The official death toll from the Ebola-like virus, which spread through contact with bodily fluids (blood, urine, excrement, vomit, saliva) and for which there is no specific treatment stood at 159 on Thursday morning.
Asamoa-Baah said the WHO - which celebrated World Health Day under the banner of "Make every mother and child count" - was happy "for the moment" with the measures put in place to combat the epidemic.
"There is still a lot of room for improvement.
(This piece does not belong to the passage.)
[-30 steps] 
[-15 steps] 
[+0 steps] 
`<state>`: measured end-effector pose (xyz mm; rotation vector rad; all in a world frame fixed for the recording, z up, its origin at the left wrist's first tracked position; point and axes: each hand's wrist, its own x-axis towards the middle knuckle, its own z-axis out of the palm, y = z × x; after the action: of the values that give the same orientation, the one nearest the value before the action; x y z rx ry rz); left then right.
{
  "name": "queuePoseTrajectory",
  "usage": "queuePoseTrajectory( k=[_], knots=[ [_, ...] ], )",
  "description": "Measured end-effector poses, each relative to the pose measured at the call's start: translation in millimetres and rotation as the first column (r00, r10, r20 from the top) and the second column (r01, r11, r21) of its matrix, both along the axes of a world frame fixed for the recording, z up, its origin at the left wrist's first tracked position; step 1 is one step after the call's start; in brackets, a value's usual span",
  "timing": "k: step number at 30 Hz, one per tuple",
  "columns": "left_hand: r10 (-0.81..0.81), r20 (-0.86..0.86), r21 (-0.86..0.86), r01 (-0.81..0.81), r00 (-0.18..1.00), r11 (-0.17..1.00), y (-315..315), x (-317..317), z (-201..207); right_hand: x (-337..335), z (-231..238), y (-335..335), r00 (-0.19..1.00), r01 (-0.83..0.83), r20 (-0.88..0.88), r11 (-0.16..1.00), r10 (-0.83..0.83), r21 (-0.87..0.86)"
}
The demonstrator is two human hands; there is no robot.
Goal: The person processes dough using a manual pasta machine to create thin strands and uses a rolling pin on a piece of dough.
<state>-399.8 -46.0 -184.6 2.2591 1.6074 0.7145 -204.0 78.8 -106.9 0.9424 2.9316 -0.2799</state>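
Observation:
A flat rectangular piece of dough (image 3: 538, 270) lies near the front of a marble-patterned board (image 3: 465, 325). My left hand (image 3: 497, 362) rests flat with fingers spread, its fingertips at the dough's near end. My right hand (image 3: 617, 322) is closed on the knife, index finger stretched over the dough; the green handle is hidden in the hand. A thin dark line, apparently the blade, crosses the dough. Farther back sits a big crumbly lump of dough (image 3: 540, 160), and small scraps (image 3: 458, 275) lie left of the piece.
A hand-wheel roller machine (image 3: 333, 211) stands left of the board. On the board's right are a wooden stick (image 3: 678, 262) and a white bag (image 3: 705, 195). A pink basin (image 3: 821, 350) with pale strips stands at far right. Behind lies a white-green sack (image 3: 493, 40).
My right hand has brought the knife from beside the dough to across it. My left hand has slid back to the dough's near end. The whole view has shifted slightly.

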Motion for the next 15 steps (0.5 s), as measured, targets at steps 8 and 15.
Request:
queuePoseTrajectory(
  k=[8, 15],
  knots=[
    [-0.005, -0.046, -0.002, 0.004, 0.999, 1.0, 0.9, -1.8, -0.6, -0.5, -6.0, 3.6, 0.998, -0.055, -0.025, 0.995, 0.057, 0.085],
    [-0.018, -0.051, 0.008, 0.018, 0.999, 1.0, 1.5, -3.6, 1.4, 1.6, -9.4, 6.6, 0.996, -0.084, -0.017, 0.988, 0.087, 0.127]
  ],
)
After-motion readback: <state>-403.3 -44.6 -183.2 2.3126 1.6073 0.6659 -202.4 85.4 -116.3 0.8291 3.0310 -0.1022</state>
Systems have been put into place but we need more people and more equipment," he said, commending the setting up of to laboratories in Luanda and in Uige, the epicentre of the deadly outbreak some 300km north of the capital.
Monkeys
A rare and little-known virus, Marburg first broke out in Angola in October last year and initially baffled scientists until last month when it was identified after samples were sent to the Centres for Disease Control (CDC) in the United States.
Marburg was discovered in 1967, when laboratory workers in the German town with the same name, were infected by monkeys from Uganda.
Asamoa-Baah said one of the weaknesses remained the lack of information to Angola's 14 million inhabitants, despite a radio and television campaign on the country's two channels.
"The greatest weakness we have is that we still don't have enough information out to educate the public - what this disease is, how it is spread and how people can get it through contact with the dead," he told AFP.
The state-run Journal de Angola ran a front-page article Thursday, saying more measures are being taken to combat the disease.